On June 24, 2003, the park was officially dedicated. The design of the park won the 2003 Oregon Recreation & Parks Association Design Award. The city had hoped to build a new library on a property just north of Orchard Park, but bond measures in 2002 and 2004 were defeated, and the city later acquired an existing building for the main branch of the Hillsboro Public Library. The city considered adding a disc golf course at the park when it opened, but did not build a course until 2005. The course cost $12,000 to build and was the first disc golf course in a Hillsboro park. Hillsboro’s parks department has offered free classes at the park to teach people how to play the game.

In 2005, Hillsboro was given a $675,000 grant from Metro to extend the Rock Creek Trail from the park south to Northwest Wilkens Street. As of October 2009, the city was still planning the trail extension.
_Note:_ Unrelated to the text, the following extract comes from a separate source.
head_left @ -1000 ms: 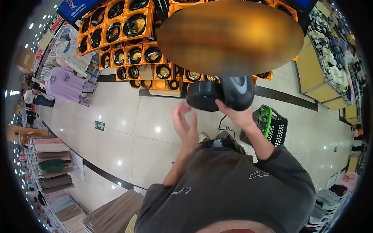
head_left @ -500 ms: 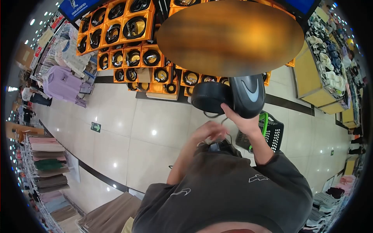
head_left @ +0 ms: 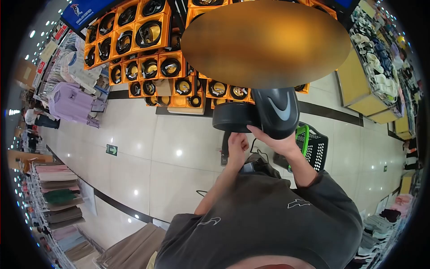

Future plans call for continuing the Rock Creek Trail all the way to Rood Bridge Park on the south side of the city.

In 2006, R.E.I. donated $10,000 to the city to build a pair of boulders at the park that can be climbed, and the next year the Hillsboro store’s employees adopted the park. The boulders and some other play equipment opened in 2008. As part of National Public Lands Day in 2008, R.E.I. sponsored a project to improve the park. The city plans on building a picnic shelter at the park as well.

==Amenities==
Orchard Park is in the Tanasbourne area and is largely a nature park, though it has some developed features. Developed items include the disc golf course, a play area, off-street parking, and restrooms. The free disc golf course covers 2000 ft, has nine-holes, and is the only course in Hillsboro. The play area next to the parking lot includes climbing boulders, swings, and spring riders.

The park has 3000 ft of paved trails leading to 700 ft of boardwalk, several bridges, and three wildlife overlooks. The trails pass through wetlands, meadows, and wooded areas in several loops. Fauna and flora at the park include deer, beavers, herons, Douglas fir, hemlock trees, alders, cherry tree, dogwoods, elderberry, Ponderosa pines, and maples.